[erlang-questions] Identifying causes for high CPU usage

Thu Jun 23 12:35:19 CEST 2016

I'm running several ejabberd nodes in a cluster. Sadly, it uses a very old
Erlang version - R13B04, on top of CentOS with 4 cores. I am using 5
async-threads with kernel poll enabled.

The old Erlang version might perhaps explain the problem I saw, but I
believe that the question is general enough.

At one time the CPU usage of some of the nodes started climbing (from about
20% to near 100%). This happened only once and doesn't happen anymore
(after a full cluster power off and power on again).

Connecting to the nodes with a remote shell showed almost everything was
the same to nodes that were un-affected:

* cprof and eprof - showed the same usage patterns.
* Listing top most erlang:process_info on all processes for reductions and
message_queue_len showed similar patterns.
* erlang:statistics - looked the same for wall_clock and reductions.

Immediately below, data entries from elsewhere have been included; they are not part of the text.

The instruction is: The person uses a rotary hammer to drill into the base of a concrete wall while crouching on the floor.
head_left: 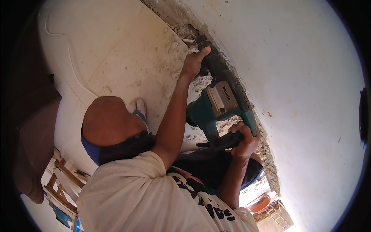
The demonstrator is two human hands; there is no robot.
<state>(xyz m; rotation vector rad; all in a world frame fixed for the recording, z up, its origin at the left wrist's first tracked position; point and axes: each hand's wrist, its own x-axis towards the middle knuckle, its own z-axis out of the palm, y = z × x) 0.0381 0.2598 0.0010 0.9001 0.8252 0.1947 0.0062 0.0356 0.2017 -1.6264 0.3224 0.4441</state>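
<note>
Left hand (195,63), curled round the black front barrel (217,63) of one green-and-black rotary hammer (225,96); right hand (246,141), wrapped round its rear grip (249,119); broken strip (269,168) beneath, edging white wall (309,96); chipping apparently in hand, the next move calling for firm, steady two-handed aim.

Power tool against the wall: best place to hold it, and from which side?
Likely the rear loop handle of the power tool, taken from behind with the right hand, plus the dark front barrel, taken from the left with the left hand. The loop faces back, the long barrel suits a second support, and the white wall crowds the right side.
</note>
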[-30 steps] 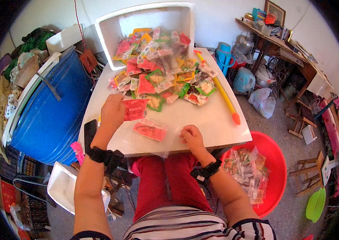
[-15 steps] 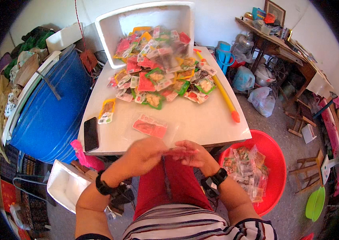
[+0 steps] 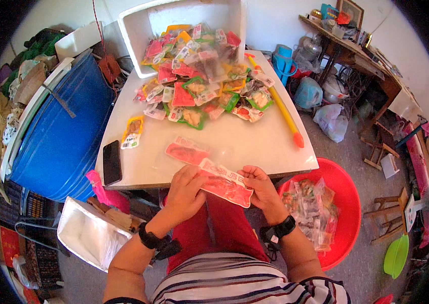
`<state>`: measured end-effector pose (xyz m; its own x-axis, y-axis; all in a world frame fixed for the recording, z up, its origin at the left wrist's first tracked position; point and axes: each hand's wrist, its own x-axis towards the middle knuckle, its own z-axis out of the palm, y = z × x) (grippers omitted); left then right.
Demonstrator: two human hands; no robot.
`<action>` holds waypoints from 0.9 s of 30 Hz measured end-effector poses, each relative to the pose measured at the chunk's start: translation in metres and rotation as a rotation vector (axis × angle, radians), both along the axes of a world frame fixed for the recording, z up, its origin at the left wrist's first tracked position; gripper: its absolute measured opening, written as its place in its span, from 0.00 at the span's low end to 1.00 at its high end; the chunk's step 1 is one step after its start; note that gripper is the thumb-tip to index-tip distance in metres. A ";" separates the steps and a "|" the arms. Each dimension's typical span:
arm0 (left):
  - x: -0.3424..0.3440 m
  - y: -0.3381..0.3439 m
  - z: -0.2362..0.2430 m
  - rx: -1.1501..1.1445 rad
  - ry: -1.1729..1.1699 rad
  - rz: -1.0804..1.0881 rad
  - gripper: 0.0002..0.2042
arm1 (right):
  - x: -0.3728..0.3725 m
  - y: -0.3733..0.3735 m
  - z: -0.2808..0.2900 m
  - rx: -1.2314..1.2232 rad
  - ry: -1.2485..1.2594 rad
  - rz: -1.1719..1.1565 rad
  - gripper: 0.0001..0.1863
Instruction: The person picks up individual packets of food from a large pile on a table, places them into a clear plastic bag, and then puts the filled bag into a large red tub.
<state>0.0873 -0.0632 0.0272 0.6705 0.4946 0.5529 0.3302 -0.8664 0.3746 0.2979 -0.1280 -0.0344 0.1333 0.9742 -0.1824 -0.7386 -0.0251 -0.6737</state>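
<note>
Both hands hold a red packet [image 3: 229, 185] at the near edge of the surface [image 3: 260, 144], partly out over the lap [image 3: 214, 228]. The left hand [image 3: 183, 192] has its fingers clamped on the packet's left end; the right hand [image 3: 265, 188] pinches the upper right corner between thumb and fingers. With the packet past the edge, a loose pinch on slick film could let it drop. A second red packet [image 3: 186, 151] lies just beyond the left hand; the held one overlaps it in this view, and I cannot tell whether they touch, but a forward push could shove it along. At the left are a yellow packet [image 3: 132, 131] and a phone [image 3: 112, 163], the phone close enough to the edge that a careless sweep could knock it off. Farther back, the pile [image 3: 182, 95] spills from a white box [image 3: 199, 15]; tugging from its base could bring packets sliding down. A yellow tube [image 3: 286, 115] lies near the right edge and could roll off if bumped.
</note>
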 end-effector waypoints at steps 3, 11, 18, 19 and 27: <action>0.007 -0.007 0.002 -0.043 -0.052 0.134 0.17 | -0.007 0.002 0.005 0.065 0.010 -0.041 0.13; 0.011 -0.022 -0.008 0.207 -0.092 0.251 0.20 | -0.015 0.007 0.009 0.036 0.033 -0.110 0.12; 0.013 -0.022 0.013 0.014 0.262 -0.025 0.20 | -0.014 0.004 0.014 0.039 -0.207 0.031 0.13; 0.012 -0.024 0.020 -0.057 0.262 -0.066 0.21 | -0.014 0.003 0.018 0.046 -0.311 0.068 0.13; 0.028 -0.013 0.044 -0.779 0.361 -0.149 0.28 | -0.022 -0.003 0.030 0.190 -0.775 0.364 0.18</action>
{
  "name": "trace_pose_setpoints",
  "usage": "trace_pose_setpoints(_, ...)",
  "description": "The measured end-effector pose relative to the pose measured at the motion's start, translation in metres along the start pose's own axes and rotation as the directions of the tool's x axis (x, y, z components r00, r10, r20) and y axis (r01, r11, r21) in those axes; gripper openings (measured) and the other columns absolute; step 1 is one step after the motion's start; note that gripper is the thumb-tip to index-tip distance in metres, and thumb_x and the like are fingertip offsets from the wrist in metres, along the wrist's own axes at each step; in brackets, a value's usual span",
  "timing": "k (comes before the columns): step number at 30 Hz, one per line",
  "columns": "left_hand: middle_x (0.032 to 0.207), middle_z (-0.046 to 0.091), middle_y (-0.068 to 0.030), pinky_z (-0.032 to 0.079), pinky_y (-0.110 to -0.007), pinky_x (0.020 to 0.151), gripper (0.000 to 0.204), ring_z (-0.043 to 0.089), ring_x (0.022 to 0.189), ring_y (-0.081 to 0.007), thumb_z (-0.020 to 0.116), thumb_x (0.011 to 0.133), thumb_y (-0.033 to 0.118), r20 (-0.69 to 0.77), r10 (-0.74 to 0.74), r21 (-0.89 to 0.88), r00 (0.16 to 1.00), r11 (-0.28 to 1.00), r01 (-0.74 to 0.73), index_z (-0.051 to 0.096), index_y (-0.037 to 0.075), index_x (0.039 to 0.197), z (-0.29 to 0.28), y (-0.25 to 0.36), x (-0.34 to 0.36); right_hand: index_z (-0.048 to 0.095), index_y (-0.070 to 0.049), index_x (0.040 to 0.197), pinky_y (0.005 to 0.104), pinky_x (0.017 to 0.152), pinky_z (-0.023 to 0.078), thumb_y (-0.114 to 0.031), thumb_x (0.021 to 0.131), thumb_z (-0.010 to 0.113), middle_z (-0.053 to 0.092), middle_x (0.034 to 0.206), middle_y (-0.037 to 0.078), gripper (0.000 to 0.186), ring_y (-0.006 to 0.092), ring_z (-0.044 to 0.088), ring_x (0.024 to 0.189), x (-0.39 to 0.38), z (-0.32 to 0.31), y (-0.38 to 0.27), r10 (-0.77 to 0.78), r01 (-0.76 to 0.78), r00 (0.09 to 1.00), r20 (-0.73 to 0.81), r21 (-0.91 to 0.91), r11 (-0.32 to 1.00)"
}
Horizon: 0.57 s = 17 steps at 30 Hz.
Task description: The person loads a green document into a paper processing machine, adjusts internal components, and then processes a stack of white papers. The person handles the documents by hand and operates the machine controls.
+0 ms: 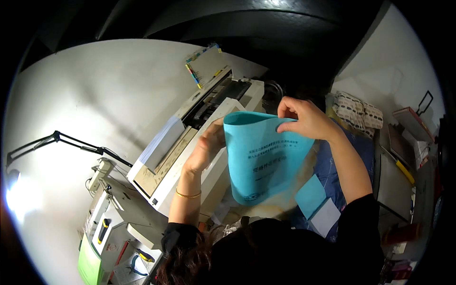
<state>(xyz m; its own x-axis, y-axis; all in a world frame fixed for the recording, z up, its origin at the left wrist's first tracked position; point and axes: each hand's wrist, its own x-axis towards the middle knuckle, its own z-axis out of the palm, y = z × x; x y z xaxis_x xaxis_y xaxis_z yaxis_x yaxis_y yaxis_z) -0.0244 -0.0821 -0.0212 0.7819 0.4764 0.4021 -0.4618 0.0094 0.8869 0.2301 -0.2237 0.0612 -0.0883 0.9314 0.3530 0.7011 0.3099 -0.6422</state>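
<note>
A turquoise printed paper cover (266, 156) is held up in front of me, bent into a loop at its top left with dark print on its front. My right hand (304, 118) pinches its upper edge between thumb and fingers. At the cover's left side is my left hand (207, 145), with a thin gold bangle on the wrist; its fingertips pass behind the paper and are partly hidden. Below and to the right, a turquoise sheet (311, 194) and a white sheet (325, 217) lie on a dark blue cloth (339, 168).
Behind the cover stands a long white machine (190, 142) with a stack of white paper (164, 140) on it. On the left are a lit lamp (16, 194) on a black arm, a box cutter (103, 231) and blue pliers (137, 266). Wrapped patterned bundles (358, 111) sit at right.
</note>
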Motion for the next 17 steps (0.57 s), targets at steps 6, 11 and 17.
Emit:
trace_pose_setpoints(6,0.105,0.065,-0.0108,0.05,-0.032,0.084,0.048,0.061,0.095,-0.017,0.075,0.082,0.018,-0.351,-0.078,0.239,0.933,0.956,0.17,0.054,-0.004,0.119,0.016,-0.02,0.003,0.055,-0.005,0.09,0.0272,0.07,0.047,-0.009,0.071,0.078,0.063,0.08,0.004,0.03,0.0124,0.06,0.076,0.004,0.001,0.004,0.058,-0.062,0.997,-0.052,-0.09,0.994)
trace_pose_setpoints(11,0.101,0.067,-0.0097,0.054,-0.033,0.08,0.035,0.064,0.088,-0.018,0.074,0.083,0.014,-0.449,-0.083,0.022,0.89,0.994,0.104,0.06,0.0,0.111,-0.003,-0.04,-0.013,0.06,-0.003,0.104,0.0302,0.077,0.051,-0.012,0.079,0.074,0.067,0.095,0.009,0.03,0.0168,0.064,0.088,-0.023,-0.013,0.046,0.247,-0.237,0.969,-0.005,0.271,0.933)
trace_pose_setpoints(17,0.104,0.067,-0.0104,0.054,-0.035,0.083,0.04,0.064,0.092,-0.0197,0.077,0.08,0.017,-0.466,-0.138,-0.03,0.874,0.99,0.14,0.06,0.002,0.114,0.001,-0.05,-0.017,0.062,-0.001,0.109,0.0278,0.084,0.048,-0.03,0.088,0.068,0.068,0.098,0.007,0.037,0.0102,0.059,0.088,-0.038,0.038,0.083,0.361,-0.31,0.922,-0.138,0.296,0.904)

The only concrete difference between the affected and un-affected nodes
were:

* run_queue - affected nodes had a run queue of several dozens (less than
100), while un-affected nodes had 0 (always). Since run_queues is
undocumented (at least I didn't see it in the documentation), I didn't run
it at the time of the problem.
* runtime - affected nodes progress the runtime at about 150% of the wall
time, while un-affected nodes progress the runtime at about 20% of the wall
time.

All of this made me suspect some NIFs and/or ports taking a long time to
complete, taking CPU time but not increasing reductions and calls.

Looking at the various profilers for Erlang, I couldn't find anything that
can profile NIFs or even reveal that they indeed do take a long time to
finish.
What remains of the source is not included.